Work instruction -> Set down exactly the lines below between the line holding "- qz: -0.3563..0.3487" and the line holding "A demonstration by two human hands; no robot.", inclusive; no other line belongs in the answer.

Data segment ->

---------------

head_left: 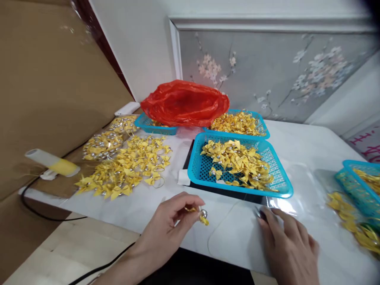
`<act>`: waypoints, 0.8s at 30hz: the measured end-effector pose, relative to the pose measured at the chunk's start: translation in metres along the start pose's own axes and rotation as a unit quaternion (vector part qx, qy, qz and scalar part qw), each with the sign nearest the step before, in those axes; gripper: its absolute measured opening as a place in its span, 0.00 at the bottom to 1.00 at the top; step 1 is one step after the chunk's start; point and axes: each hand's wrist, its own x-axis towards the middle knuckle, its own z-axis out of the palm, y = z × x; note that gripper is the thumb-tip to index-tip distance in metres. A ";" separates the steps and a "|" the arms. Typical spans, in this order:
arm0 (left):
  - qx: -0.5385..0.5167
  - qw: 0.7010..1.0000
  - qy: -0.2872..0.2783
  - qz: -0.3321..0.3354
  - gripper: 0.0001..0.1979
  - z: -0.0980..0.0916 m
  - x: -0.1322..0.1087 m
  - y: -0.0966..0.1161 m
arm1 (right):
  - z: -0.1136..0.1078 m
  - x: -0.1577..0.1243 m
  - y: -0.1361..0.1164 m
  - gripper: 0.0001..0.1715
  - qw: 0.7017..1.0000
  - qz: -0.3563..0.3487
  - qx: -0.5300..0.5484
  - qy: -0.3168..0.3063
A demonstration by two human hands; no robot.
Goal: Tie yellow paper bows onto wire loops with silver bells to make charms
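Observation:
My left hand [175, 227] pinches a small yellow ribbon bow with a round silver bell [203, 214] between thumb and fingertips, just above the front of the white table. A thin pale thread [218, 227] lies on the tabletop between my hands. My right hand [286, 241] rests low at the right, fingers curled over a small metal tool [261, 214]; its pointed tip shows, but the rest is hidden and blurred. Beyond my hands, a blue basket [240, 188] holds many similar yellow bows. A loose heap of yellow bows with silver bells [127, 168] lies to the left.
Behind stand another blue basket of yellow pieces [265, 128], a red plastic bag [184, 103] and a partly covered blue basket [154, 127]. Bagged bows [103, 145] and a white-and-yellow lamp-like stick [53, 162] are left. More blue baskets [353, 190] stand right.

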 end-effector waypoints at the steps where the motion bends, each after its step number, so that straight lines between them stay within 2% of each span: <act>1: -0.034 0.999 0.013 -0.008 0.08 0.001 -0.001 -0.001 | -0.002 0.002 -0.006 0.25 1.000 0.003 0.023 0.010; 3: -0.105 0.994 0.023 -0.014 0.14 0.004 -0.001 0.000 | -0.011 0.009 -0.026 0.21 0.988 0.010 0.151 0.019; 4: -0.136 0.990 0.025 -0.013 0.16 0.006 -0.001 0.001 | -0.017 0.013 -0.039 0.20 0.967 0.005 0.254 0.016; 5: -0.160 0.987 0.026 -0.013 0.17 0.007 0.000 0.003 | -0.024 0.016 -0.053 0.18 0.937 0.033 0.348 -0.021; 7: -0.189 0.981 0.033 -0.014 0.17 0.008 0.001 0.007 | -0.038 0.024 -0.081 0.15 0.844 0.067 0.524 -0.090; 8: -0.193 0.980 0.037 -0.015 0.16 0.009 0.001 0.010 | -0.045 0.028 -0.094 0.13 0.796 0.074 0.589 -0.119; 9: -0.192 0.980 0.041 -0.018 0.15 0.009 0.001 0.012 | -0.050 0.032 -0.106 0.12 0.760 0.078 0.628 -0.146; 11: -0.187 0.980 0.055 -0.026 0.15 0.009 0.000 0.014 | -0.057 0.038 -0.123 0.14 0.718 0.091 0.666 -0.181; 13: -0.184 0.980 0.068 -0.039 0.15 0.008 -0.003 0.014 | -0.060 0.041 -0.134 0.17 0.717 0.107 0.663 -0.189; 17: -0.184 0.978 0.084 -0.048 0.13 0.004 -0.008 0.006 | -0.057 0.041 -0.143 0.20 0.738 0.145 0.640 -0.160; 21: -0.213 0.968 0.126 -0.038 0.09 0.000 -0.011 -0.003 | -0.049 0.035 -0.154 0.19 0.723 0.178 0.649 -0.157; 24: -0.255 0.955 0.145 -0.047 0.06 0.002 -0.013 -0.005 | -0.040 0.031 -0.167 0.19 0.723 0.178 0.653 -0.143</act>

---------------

Task answer ->
  - qz: -0.3563..0.3487
  - qx: -0.5300..0.5484
  - qy: -0.3168..0.3063
A demonstration by two human hands; no robot.

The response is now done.